#### [Task statement]
Output exactly the lines from the one with "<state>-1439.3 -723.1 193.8" to the close of the records below, first and last included.

[Extracted data entries]
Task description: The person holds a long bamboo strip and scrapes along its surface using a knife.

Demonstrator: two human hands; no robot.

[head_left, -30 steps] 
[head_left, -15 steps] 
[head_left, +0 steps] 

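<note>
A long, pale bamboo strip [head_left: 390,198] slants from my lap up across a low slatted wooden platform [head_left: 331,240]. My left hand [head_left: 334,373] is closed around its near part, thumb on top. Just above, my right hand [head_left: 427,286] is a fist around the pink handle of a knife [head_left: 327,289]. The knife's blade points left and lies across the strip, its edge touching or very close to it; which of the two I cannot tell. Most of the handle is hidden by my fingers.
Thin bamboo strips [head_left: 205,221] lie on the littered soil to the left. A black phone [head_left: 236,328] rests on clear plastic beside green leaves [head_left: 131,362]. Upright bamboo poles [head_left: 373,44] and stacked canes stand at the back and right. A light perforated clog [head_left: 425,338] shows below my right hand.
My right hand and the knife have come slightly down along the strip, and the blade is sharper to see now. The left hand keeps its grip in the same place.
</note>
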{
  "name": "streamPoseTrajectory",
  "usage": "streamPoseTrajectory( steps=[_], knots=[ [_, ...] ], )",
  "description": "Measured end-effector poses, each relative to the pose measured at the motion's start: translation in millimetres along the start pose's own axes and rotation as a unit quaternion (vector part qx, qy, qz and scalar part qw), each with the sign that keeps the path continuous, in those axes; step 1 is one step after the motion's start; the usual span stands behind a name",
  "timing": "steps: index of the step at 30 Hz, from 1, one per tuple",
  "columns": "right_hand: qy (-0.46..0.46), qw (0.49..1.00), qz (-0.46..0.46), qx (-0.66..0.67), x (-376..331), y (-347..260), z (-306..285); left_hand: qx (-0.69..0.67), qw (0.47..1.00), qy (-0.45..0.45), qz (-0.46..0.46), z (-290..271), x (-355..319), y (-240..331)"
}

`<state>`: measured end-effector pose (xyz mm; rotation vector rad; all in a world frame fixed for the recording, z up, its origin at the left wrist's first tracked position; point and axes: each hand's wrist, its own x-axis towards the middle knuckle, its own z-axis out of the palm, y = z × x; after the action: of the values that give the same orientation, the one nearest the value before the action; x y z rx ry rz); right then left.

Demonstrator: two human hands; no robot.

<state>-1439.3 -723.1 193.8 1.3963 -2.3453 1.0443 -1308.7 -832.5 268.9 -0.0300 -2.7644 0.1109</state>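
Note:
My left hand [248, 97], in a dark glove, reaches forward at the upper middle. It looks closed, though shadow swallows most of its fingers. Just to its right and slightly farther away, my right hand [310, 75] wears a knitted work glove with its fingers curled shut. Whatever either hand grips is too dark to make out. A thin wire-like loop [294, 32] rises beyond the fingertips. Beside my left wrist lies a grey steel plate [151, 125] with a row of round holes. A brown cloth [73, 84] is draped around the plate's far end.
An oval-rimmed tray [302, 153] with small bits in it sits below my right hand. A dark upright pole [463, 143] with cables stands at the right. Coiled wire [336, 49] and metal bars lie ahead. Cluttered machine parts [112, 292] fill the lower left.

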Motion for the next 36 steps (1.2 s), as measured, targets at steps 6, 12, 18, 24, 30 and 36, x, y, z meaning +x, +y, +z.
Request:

#### [Answer to the problem]
<state>-1439.3 -723.1 193.8 1.3963 -2.3453 1.0443 -1308.7 -832.5 268.9 -0.0300 -2.7644 0.1109</state>
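Note:
My left hand [248, 97], in a dark glove, reaches forward at the upper middle. It looks closed, though shadow swallows most of its fingers. Just to its right and slightly farther away, my right hand [310, 75] wears a knitted work glove with its fingers curled shut. Whatever either hand grips is too dark to make out. A thin wire-like loop [294, 32] rises beyond the fingertips. Beside my left wrist lies a grey steel plate [151, 125] with a row of round holes. A brown cloth [73, 84] is draped around the plate's far end.
An oval-rimmed tray [302, 153] with small bits in it sits below my right hand. A dark upright pole [463, 143] with cables stands at the right. Coiled wire [336, 49] and metal bars lie ahead. Cluttered machine parts [112, 292] fill the lower left.
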
Motion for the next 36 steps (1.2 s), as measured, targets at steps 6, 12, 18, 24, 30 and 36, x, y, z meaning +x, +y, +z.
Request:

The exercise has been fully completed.